▶ **Exercise description**
Each line of the data should be repeated precisely.

START Dataset excerpt

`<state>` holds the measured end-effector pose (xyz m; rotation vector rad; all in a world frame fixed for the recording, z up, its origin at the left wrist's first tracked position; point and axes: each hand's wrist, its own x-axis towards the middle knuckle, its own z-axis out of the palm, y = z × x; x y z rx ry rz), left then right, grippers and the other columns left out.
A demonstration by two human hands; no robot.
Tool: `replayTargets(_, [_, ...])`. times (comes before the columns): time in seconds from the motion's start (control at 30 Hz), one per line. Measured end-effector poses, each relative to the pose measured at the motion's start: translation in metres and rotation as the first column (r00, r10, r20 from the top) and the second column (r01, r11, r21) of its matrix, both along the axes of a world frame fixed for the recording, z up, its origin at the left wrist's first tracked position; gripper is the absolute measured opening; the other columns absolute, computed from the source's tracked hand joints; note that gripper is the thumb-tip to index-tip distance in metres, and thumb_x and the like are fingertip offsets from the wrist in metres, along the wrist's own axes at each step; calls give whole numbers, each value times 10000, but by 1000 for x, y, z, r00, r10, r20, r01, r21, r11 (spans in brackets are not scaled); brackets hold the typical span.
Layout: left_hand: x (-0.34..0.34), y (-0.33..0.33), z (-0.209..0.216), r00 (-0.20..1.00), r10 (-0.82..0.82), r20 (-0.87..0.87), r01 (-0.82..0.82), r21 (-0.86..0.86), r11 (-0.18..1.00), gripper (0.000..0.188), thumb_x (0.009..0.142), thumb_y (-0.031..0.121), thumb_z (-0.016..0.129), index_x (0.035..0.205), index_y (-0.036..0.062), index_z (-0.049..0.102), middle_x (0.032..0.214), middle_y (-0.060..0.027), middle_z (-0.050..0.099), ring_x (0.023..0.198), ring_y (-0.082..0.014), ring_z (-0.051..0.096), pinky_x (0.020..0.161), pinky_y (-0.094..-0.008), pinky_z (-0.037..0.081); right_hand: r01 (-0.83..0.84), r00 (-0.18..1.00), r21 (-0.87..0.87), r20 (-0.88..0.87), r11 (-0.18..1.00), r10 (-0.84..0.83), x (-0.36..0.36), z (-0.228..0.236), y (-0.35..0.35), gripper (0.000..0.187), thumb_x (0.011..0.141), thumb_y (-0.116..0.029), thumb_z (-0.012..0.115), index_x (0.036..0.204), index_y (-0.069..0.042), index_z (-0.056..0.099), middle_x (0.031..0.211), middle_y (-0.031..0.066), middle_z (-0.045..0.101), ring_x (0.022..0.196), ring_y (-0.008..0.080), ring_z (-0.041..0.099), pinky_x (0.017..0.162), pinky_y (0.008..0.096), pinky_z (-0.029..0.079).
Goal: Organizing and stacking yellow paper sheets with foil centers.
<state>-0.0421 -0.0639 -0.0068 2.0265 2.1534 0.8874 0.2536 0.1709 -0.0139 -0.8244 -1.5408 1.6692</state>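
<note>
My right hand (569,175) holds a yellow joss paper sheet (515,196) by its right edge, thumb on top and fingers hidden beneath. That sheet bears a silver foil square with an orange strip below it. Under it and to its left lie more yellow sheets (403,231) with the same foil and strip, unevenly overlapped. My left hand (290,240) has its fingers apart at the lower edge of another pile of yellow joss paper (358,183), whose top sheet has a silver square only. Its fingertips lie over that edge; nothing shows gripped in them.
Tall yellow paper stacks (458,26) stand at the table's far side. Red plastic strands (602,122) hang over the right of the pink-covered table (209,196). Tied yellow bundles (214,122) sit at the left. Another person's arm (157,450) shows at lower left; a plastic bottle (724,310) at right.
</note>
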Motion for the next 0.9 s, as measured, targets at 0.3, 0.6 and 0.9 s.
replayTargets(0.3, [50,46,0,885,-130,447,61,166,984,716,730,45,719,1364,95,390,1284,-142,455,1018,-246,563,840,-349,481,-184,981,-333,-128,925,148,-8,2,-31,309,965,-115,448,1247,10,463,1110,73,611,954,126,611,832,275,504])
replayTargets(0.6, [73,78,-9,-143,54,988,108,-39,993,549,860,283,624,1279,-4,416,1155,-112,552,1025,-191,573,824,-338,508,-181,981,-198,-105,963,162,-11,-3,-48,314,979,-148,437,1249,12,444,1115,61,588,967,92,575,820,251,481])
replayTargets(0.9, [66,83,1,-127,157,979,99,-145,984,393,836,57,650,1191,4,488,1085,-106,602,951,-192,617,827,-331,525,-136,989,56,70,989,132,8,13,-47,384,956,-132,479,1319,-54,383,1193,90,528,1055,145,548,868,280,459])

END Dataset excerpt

▶ **Reply**
`<state>` holds the measured end-effector pose (xyz m; rotation vector rad; all in a world frame fixed for the recording, z up, its origin at the left wrist's first tracked position; point and axes: each hand's wrist, its own x-axis towards the middle knuckle, its own z-axis out of the palm, y = z × x; x y z rx ry rz), left then right, grippers and the other columns left out.
A demonstration by two human hands; no robot.
Tool: `replayTargets(_, [_, ...])`. times (comes before the columns): time in seconds from the motion's start (control at 30 Hz), one per line. Measured end-effector poses, each relative to the pose measured at the motion's start: translation in metres and rotation as the first column (r00, r10, r20 from the top) and the second column (r01, r11, r21) of its matrix, both along the axes of a world frame fixed for the recording, z up, its origin at the left wrist's first tracked position; gripper is the absolute measured opening; the other columns absolute, computed from the source's tracked hand joints; note that gripper is the thumb-tip to index-tip distance in metres, and thumb_x and the like are fingertip offsets from the wrist in metres, along the wrist's own axes at each step; calls give whole numbers, each value times 10000, but by 1000 for x, y, z, r00, r10, r20, r01, r21, r11 (spans in brackets are not scaled); brackets hold the typical span.
Layout: left_hand: x (-0.34..0.34), y (-0.33..0.33), z (-0.209..0.216), r00 (-0.20..1.00), r10 (-0.82..0.82), r20 (-0.87..0.87), r01 (-0.82..0.82), r21 (-0.86..0.86), r11 (-0.18..1.00), gripper (0.000..0.188), thumb_x (0.009..0.142), thumb_y (-0.031..0.121), thumb_z (-0.016..0.129), index_x (0.035..0.205), index_y (-0.036..0.062), index_z (-0.049..0.102), middle_x (0.032..0.214), middle_y (-0.060..0.027), middle_z (-0.050..0.099), ring_x (0.023..0.198), ring_y (-0.082..0.014), ring_z (-0.051..0.096), pinky_x (0.020..0.161), pinky_y (-0.094..-0.008), pinky_z (-0.037..0.081); right_hand: r01 (-0.83..0.84), r00 (-0.18..1.00), r21 (-0.87..0.87), r20 (-0.88..0.87), r11 (-0.18..1.00), r10 (-0.84..0.83), x (-0.36..0.36), z (-0.228..0.236), y (-0.35..0.35), gripper (0.000..0.187), thumb_x (0.011..0.141), thumb_y (-0.116..0.029), thumb_z (-0.012..0.115), index_x (0.036..0.204), index_y (-0.069..0.042), index_z (-0.056..0.099), middle_x (0.031..0.211), middle_y (-0.031..0.066), middle_z (-0.045..0.101), ring_x (0.022..0.196), ring_y (-0.008..0.080), ring_z (-0.041..0.099), pinky_x (0.017..0.162), pinky_y (0.008..0.096), pinky_z (-0.029..0.079).
Goal: Organizing and stacking yellow paper sheets with foil centers.
<state>-0.0421 -0.0639 -0.0068 2.0265 2.1534 0.8874 0.2536 0.1709 -0.0139 -0.8244 -1.5408 1.6692</state>
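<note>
My right hand (569,175) holds a yellow joss paper sheet (515,196) by its right edge, thumb on top and fingers hidden beneath. That sheet bears a silver foil square with an orange strip below it. Under it and to its left lie more yellow sheets (403,231) with the same foil and strip, unevenly overlapped. My left hand (290,240) has its fingers apart at the lower edge of another pile of yellow joss paper (358,183), whose top sheet has a silver square only. Its fingertips lie over that edge; nothing shows gripped in them.
Tall yellow paper stacks (458,26) stand at the table's far side. Red plastic strands (602,122) hang over the right of the pink-covered table (209,196). Tied yellow bundles (214,122) sit at the left. Another person's arm (157,450) shows at lower left; a plastic bottle (724,310) at right.
</note>
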Motion for the next 0.9 s, as measured, targets at 0.3, 0.6 and 0.9 s.
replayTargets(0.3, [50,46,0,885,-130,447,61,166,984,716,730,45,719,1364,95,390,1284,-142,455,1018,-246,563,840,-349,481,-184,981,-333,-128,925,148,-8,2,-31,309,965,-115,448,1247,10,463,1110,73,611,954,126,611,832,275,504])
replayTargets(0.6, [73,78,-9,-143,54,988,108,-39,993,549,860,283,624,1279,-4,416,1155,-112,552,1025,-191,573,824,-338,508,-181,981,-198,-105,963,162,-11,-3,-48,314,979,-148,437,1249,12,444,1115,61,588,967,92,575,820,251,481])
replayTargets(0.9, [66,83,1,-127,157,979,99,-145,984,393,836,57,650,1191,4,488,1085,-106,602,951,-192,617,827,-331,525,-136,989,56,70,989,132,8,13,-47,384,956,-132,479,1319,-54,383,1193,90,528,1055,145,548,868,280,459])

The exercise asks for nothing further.